Brain state dynamics predict individual memory performance.

(A-B) State temporal properties. Box plots show occupancy rates and mean lifetimes for each brain state during encoding. The active-encoding state dominates with 38.39% occupancy, significantly higher than all other states. (C) Memory performance correlations. Scatter plots revealing that core-encoding state occupancy correlate positively with memory accuracy, while inactive state occupancy shows strong negative correlation. (D) State transitions. Network diagram illustrates transition probabilities between brain states during encoding, with edge thickness representing transition strength. Prominent bidirectional transitions occur between core-encoding, high-order control, and inactive states. (E-F) Transition-performance relationships. Scatter plots demonstrating that transitions toward the active-encoding state (S2→S3; S4→S3) enhance memory performance, while transitions toward the inactive state (S2→S4; S3→S4) impair performance. Self-transitions of the inactive state also negatively predict memory. Dashed lines indicate 95% confidence intervals; solid lines show best linear fit. Notes: ∼p < 0.10,*p < 0.05, **p < 0.01, ***p < 0.001.

Encoding state reinstatement during post-encoding rest supports memory consolidation.
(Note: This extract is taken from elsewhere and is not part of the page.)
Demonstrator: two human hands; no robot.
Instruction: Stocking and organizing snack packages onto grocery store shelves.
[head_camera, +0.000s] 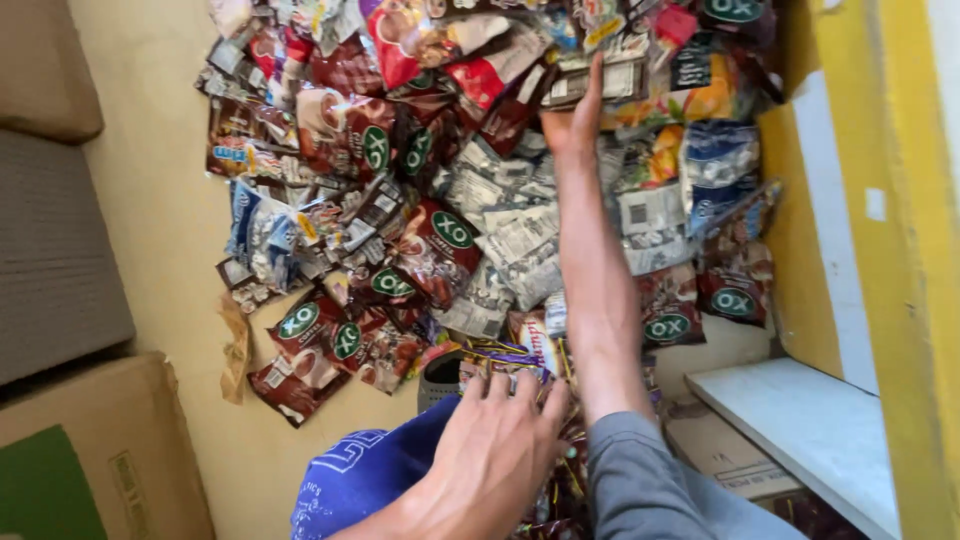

(A) State decoding framework. Schematic workflow for detecting encoding state re-occurrence during post-encoding rest using the BSDS model trained on encoding data. Maximum log-likelihood estimation determines state assignment at each time point during rest. (B) State occupancy shifts. Bar graph comparing state occupancy between encoding and rest phases. All task-related states (S2, S3, S4) decrease significantly during rest, while State 1 increases substantially, reflecting the state dynamic shift during rest (C)Mean lifetime shifts. Bar graph comparing mean lifetime between encoding and post -encoding rest phases. All states decrease significantly during rest. (D) Memory-predictive reinstatement. Scatter plot showing that the mean lifetime of the high-order control state (S2) during post-encoding rest, but not pre-encoding rest, correlates strongly with memory accuracy, indicating that sustained activation of this MPFC-PCC network supports offline consolidation. (E) Rest transition dynamics. Network diagram showing altered transition patterns during rest, with decreased self-transitions and increased inter-state transitions compared to encoding. (F) Consolidation state stability. Scatter plot demonstrates that self-transitions of the default-mode state during post-encoding rest (not pre-encoding rest) show the strongest correlation with memory performance, suggesting that stability of this consolidation-related network configuration is critical for memory outcomes. Dashed lines indicate 95% confidence intervals; solid lines show best linear fit. Error bars represent standard error. Notes: *p < 0.05, ***p < 0.001.